> [ACTIVITY]: The expected answer is the full listing, repeated exactly and free of images.

=======

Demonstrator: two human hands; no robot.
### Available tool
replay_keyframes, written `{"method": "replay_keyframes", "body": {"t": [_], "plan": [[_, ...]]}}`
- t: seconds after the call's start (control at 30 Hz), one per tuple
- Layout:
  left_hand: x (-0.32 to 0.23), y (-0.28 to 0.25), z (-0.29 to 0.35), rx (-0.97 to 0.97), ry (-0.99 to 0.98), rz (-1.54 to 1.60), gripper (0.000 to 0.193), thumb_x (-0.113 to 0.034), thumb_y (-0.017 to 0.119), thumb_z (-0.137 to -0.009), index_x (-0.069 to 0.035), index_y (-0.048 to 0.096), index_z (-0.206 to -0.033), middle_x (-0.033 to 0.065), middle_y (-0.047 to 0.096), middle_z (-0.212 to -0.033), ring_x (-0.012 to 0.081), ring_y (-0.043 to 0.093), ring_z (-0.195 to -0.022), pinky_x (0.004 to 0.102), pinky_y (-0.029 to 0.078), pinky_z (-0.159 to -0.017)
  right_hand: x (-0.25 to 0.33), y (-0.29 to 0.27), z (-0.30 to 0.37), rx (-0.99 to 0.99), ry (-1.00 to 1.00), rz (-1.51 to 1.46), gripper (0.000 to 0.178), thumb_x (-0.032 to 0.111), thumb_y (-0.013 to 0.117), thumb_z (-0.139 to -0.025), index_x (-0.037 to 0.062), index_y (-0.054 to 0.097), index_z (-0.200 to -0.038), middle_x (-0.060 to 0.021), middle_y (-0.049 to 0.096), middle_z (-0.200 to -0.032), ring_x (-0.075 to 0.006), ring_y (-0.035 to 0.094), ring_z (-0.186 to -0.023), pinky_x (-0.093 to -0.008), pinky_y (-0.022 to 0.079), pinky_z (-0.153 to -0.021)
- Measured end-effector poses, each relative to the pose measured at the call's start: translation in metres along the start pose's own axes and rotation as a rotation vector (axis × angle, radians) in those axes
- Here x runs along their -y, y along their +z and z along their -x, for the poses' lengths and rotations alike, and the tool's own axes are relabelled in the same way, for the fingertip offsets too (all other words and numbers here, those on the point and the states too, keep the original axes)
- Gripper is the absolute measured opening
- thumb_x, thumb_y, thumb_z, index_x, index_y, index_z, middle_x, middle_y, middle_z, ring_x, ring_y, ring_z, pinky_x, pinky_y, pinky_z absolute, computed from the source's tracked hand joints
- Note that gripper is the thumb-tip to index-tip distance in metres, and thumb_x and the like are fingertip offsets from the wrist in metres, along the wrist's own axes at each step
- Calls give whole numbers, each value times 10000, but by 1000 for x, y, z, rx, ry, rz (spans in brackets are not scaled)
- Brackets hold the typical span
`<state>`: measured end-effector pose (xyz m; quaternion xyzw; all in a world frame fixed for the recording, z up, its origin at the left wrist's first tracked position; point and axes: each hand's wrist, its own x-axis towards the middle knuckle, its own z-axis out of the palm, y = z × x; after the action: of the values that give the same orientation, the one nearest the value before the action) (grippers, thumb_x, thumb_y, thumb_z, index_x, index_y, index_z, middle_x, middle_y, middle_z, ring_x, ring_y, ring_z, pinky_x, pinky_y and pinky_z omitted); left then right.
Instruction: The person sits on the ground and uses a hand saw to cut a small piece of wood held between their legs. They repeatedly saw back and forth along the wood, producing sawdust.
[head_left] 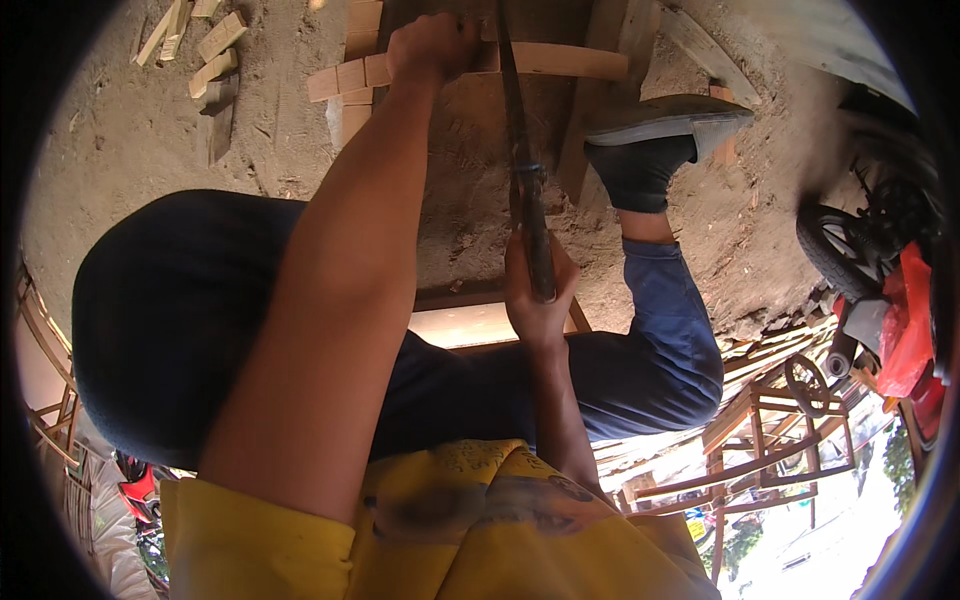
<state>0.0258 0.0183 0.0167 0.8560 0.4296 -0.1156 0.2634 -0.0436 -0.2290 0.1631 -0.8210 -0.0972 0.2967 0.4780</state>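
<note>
At the top of the head view my left hand [432, 47] is closed on a curved, pale wooden strip [570, 61], pressing it where it lies crosswise over other timber. My right hand [540, 285] grips the handle end of a long, dark, narrow-bladed tool [520, 130], with a blue band near its handle. The blade runs up from my right hand and crosses the strip just right of my left hand. Seen nearly edge-on, the tool does not show whether it is a saw or a large knife. The tips of my left fingers are hard to make out.
Wood offcuts [214, 60] lie on the dirt ground at upper left. My shod foot [665, 125] rests beside a plank at right. A motorcycle wheel [838, 245] and a red plastic bag [905, 320] are far right, above wooden frames [770, 430].
</note>
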Motion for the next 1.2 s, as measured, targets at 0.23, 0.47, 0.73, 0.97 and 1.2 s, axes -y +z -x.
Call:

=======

> [TASK ANSWER]:
Demonstrator: two human hands; no robot.
### Available tool
replay_keyframes, written `{"method": "replay_keyframes", "body": {"t": [_], "plan": [[_, ...]]}}`
- t: seconds after the call's start (control at 30 Hz), one per tuple
- Layout:
  left_hand: x (-0.32 to 0.23), y (-0.28 to 0.25), z (-0.29 to 0.35), rx (-0.97 to 0.97), ry (-0.99 to 0.98), rz (-1.54 to 1.60), gripper (0.000 to 0.193), thumb_x (-0.113 to 0.034), thumb_y (-0.017 to 0.119), thumb_z (-0.137 to -0.009), index_x (-0.069 to 0.035), index_y (-0.048 to 0.096), index_z (-0.206 to -0.033), middle_x (-0.033 to 0.065), middle_y (-0.047 to 0.096), middle_z (-0.212 to -0.033), ring_x (-0.012 to 0.081), ring_y (-0.043 to 0.093), ring_z (-0.195 to -0.022), pinky_x (0.004 to 0.102), pinky_y (-0.029 to 0.078), pinky_z (-0.159 to -0.017)
  right_hand: x (-0.25 to 0.33), y (-0.29 to 0.27), z (-0.30 to 0.37), rx (-0.99 to 0.99), ry (-1.00 to 1.00), rz (-1.51 to 1.46), gripper (0.000 to 0.178), thumb_x (-0.032 to 0.111), thumb_y (-0.013 to 0.117), thumb_z (-0.139 to -0.025), index_x (-0.037 to 0.062), index_y (-0.054 to 0.097), index_z (-0.200 to -0.038), middle_x (-0.060 to 0.021), middle_y (-0.049 to 0.096), middle_z (-0.200 to -0.032), ring_x (-0.075 to 0.006), ring_y (-0.035 to 0.094), ring_z (-0.186 to -0.023), pinky_x (-0.093 to -0.008), pinky_y (-0.022 to 0.079), pinky_z (-0.153 to -0.021)
- Measured end-effector poses, each relative to the pose measured at the call's start: translation in metres along the start pose's own axes and rotation as a rotation vector (axis × angle, radians) in those axes
- Here x runs along their -y, y along their +z and z along their -x, for the poses' lengths and rotations alike, and the tool's own axes are relabelled in the same way, for the fingertip offsets too (all other words and numbers here, those on the point and the states too, keep the original axes)
- Gripper is the absolute measured opening
- thumb_x, thumb_y, thumb_z, index_x, index_y, index_z, middle_x, middle_y, middle_z, ring_x, ring_y, ring_z, pinky_x, pinky_y, pinky_z absolute, computed from the source's tracked hand joints
- Note that gripper is the thumb-tip to index-tip distance in metres, and thumb_x and the like are fingertip offsets from the wrist in metres, along the wrist's own axes at each step
- Calls give whole numbers, each value times 10000, but by 1000 for x, y, z, rx, ry, rz (spans in brackets are not scaled)
- Brackets hold the typical span
`<state>`: measured end-effector pose (xyz m; quaternion xyzw; all in a world frame fixed for the recording, z up, its origin at the left wrist's first tracked position; point and axes: each hand's wrist, its own x-axis towards the middle knuckle, its own z-axis out of the palm, y = z × x; after the action: of the values that give the same orientation, the one nearest the value before the action) (grippers, thumb_x, thumb_y, thumb_z, index_x, index_y, index_z, middle_x, middle_y, middle_z, ring_x, ring_y, ring_z, pinky_x, pinky_y and pinky_z omitted); left then right.
Instruction: The person sits on the ground and uses a hand saw to cut a small piece of wood held between their legs. They repeatedly saw back and forth along the wood, producing sawdust.
[head_left] 
<state>0.0258 0.0183 0.0167 0.8560 0.4296 -0.1156 0.2634 -0.0436 -0.2290 0.1631 -0.8210 -0.0972 0.2967 0.4780</state>
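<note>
At the top of the head view my left hand [432, 47] is closed on a curved, pale wooden strip [570, 61], pressing it where it lies crosswise over other timber. My right hand [540, 285] grips the handle end of a long, dark, narrow-bladed tool [520, 130], with a blue band near its handle. The blade runs up from my right hand and crosses the strip just right of my left hand. Seen nearly edge-on, the tool does not show whether it is a saw or a large knife. The tips of my left fingers are hard to make out.
Wood offcuts [214, 60] lie on the dirt ground at upper left. My shod foot [665, 125] rests beside a plank at right. A motorcycle wheel [838, 245] and a red plastic bag [905, 320] are far right, above wooden frames [770, 430].
</note>
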Motion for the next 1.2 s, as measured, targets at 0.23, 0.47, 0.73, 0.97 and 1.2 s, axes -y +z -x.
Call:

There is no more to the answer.